--- What the exercise asks ---
Retype verbatim the lines of the listing, from the very first through the line with "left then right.".

________________________

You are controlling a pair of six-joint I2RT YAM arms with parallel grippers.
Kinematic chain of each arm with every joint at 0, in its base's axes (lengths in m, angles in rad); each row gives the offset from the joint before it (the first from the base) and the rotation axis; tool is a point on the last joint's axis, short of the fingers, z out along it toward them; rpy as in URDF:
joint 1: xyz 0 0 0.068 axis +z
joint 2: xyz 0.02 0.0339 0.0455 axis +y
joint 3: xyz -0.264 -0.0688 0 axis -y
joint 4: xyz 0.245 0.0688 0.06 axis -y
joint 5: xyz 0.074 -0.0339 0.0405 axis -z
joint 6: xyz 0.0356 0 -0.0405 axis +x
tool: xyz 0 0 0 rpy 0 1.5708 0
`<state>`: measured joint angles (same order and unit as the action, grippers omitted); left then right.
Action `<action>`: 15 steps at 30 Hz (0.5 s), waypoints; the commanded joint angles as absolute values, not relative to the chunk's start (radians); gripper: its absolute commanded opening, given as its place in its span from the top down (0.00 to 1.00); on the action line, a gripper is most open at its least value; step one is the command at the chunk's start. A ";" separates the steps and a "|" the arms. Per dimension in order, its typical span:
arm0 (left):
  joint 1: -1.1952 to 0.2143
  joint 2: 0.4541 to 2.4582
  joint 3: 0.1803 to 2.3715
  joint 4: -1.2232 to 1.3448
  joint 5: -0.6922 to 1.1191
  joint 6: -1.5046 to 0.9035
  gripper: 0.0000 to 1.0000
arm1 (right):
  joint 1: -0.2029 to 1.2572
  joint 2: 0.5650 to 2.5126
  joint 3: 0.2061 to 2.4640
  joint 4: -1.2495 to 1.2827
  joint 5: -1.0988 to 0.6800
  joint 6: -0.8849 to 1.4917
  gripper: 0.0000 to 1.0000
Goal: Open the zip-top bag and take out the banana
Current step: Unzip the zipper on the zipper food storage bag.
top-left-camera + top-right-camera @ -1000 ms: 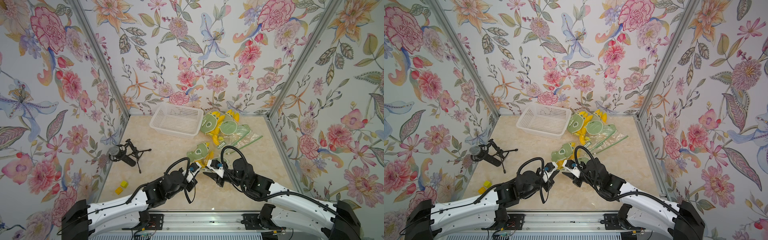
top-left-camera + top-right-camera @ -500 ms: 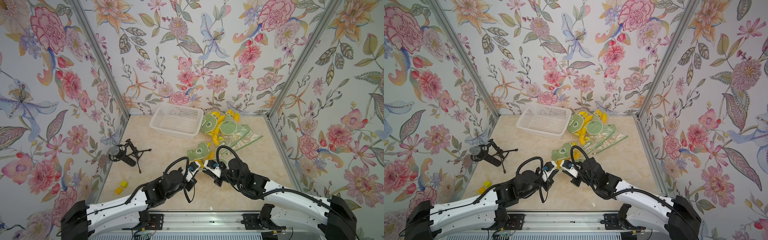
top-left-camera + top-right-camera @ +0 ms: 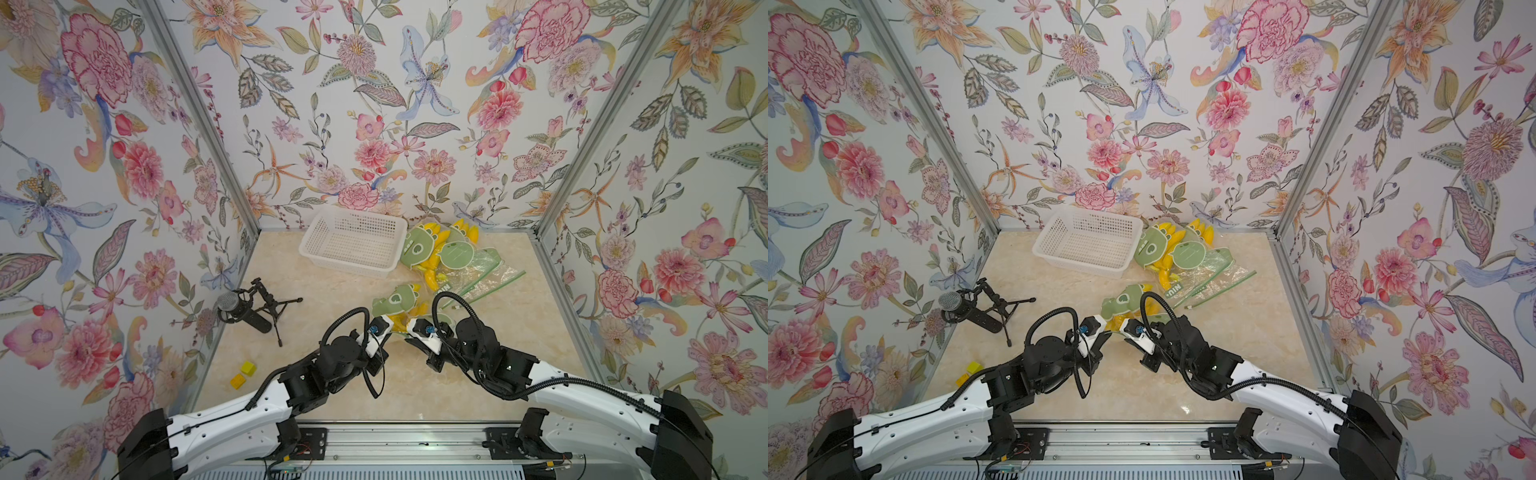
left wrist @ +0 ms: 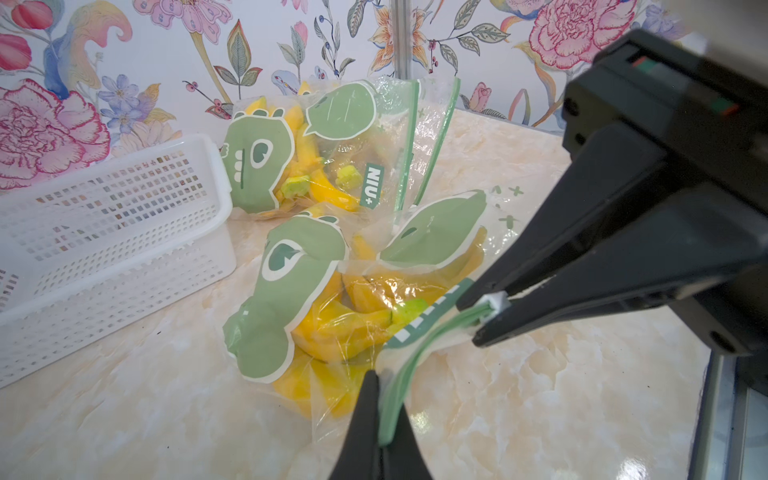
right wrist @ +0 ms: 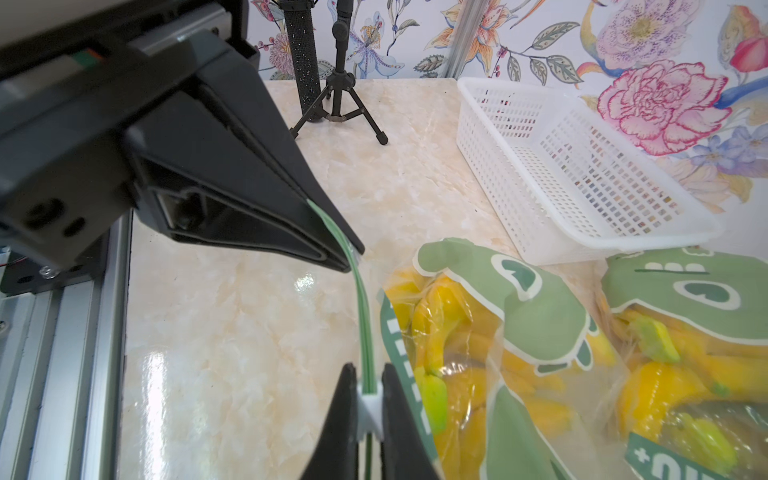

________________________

--- Expected answer ---
You are controlling a pair of six-joint I2RT YAM arms with parallel grippers.
Kinematic chain of each arm with every joint at 0, in its base's axes (lengths in m, angles in rad); each row gives the offset from the joint before it (the first from the base) and the rotation axis; tool is a point on the last joint's axis, short of the fingers, z out along it toward them; rpy as in URDF:
joint 1: xyz 0 0 0.068 axis +z
joint 2: xyz 0.02 0.0339 0.0455 axis +y
joint 3: xyz -0.264 -0.0688 0 axis -y
joint 4: xyz 0.245 0.0688 0.06 axis -y
joint 5: xyz 0.074 -0.0339 0.0405 axis -z
joint 6: xyz 0.0356 0 -0.0405 axis +x
tool: xyz 0 0 0 rpy 0 1.5708 0
`<state>`: measured joint angles (same order and unit as the action, grippers omitted); left then right.

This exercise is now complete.